== Dataset records

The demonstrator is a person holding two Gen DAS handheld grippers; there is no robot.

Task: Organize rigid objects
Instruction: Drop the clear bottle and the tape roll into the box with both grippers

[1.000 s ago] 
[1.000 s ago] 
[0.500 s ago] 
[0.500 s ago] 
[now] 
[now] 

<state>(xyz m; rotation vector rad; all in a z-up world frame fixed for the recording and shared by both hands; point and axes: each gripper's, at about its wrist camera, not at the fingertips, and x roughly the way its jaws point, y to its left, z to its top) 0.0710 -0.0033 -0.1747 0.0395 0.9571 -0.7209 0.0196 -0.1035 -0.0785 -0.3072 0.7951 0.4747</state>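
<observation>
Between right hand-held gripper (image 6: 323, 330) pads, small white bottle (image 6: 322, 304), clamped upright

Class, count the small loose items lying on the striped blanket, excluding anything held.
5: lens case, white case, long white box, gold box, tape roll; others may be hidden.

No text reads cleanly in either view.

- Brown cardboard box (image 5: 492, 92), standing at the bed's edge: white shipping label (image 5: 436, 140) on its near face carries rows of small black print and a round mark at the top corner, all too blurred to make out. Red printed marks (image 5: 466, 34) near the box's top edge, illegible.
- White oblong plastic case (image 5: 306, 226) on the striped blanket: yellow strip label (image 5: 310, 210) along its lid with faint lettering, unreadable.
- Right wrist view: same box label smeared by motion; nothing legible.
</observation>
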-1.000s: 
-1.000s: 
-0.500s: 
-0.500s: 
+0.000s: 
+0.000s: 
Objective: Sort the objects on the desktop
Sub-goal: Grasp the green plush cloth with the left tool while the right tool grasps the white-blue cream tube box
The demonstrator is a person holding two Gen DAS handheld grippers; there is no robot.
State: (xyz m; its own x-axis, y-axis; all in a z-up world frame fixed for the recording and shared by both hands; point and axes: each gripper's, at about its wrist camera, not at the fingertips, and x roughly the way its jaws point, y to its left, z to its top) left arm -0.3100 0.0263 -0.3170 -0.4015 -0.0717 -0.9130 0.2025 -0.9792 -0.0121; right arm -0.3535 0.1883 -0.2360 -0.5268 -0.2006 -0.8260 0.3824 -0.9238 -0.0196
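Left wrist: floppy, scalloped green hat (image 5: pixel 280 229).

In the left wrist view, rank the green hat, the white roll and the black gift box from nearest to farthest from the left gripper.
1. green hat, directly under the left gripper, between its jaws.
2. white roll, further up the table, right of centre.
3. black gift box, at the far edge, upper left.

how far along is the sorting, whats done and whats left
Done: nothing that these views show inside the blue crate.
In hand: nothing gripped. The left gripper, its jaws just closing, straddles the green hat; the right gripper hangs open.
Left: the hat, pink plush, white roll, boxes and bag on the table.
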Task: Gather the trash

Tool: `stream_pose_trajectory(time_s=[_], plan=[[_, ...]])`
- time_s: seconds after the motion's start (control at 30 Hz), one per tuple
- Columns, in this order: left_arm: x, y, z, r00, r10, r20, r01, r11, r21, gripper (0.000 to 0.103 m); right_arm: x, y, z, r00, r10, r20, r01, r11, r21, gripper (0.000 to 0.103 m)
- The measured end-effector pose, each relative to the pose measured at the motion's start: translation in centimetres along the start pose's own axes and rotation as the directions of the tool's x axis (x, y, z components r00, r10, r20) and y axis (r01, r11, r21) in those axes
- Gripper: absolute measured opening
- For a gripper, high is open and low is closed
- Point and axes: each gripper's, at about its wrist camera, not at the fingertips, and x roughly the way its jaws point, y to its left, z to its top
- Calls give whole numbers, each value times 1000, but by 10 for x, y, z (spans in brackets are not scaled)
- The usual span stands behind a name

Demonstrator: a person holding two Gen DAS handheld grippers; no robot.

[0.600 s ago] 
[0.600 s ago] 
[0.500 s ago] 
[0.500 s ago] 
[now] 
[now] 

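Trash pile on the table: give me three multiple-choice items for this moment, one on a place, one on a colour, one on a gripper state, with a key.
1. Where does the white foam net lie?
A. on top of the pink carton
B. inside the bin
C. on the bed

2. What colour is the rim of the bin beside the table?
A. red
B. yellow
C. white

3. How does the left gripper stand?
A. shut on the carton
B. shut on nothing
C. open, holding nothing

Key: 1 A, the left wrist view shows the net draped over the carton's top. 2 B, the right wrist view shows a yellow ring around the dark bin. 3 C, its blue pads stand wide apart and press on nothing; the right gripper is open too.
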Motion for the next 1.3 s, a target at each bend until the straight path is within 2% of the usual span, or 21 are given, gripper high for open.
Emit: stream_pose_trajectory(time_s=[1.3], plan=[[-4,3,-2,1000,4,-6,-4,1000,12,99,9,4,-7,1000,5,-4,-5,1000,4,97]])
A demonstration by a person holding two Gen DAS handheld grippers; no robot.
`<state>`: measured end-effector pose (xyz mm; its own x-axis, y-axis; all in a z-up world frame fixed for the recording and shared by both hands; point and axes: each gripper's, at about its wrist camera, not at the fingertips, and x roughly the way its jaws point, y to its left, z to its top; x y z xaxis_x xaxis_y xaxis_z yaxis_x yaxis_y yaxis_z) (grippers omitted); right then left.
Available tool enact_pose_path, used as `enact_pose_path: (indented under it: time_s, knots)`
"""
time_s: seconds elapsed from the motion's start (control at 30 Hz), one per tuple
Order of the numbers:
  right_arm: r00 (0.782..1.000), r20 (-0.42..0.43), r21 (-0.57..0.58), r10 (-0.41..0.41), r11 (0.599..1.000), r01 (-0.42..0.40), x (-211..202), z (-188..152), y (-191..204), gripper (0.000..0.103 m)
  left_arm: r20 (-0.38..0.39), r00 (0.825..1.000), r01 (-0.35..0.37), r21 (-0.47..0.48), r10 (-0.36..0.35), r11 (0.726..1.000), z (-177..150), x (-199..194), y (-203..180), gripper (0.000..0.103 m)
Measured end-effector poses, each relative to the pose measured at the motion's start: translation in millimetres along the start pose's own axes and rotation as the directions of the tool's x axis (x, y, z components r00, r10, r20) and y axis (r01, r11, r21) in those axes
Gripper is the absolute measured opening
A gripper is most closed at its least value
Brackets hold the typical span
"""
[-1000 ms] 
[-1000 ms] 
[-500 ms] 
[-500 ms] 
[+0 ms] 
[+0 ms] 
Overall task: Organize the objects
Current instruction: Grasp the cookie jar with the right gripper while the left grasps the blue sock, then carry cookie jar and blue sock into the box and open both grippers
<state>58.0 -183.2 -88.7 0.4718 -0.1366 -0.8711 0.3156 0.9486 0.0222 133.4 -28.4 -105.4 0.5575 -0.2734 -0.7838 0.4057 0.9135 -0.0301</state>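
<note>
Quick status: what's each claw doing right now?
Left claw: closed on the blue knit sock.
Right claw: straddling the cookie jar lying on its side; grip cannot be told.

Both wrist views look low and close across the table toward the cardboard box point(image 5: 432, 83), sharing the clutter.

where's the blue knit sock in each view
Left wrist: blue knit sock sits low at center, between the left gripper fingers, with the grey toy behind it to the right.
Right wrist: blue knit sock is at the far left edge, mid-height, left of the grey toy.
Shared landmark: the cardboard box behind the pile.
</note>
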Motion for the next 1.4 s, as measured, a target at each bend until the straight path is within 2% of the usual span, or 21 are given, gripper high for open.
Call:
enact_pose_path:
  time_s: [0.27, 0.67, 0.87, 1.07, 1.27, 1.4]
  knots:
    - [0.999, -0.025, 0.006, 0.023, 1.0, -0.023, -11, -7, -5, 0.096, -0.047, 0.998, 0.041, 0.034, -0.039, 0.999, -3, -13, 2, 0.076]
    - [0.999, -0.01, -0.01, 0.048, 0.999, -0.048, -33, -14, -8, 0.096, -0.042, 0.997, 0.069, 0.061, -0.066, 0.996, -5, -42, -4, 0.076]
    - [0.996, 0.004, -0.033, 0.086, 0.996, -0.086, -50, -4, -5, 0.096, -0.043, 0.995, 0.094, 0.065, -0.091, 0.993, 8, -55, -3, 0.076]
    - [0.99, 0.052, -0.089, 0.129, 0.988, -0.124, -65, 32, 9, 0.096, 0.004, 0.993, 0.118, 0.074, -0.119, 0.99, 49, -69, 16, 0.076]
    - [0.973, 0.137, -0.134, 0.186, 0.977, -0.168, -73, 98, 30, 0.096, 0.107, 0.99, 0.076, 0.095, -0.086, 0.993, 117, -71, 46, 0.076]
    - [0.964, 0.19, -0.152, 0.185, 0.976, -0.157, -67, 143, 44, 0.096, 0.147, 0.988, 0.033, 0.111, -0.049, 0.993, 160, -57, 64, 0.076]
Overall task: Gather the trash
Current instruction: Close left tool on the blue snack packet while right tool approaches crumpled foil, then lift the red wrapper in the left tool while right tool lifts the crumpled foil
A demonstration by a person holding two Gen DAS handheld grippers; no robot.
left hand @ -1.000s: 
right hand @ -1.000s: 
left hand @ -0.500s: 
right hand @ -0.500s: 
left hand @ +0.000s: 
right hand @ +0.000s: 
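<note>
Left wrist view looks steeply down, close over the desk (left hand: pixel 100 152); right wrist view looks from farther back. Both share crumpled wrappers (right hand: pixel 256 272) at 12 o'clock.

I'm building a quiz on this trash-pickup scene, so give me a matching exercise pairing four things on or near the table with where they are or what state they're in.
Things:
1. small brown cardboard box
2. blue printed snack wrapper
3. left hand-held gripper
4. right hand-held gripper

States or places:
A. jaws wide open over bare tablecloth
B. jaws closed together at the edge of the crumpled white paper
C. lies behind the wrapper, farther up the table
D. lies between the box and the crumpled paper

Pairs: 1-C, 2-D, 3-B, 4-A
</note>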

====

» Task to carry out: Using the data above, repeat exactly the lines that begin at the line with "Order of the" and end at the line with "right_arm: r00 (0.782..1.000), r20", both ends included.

» Exercise solution:
Order of the numbers:
  right_arm: r00 (0.782..1.000), r20 (-0.42..0.43), r21 (-0.57..0.58), r10 (-0.41..0.41), r11 (0.599..1.000), r01 (-0.42..0.40), x (-211..202), z (-188..152), y (-191..204), gripper (0.000..0.103 m)

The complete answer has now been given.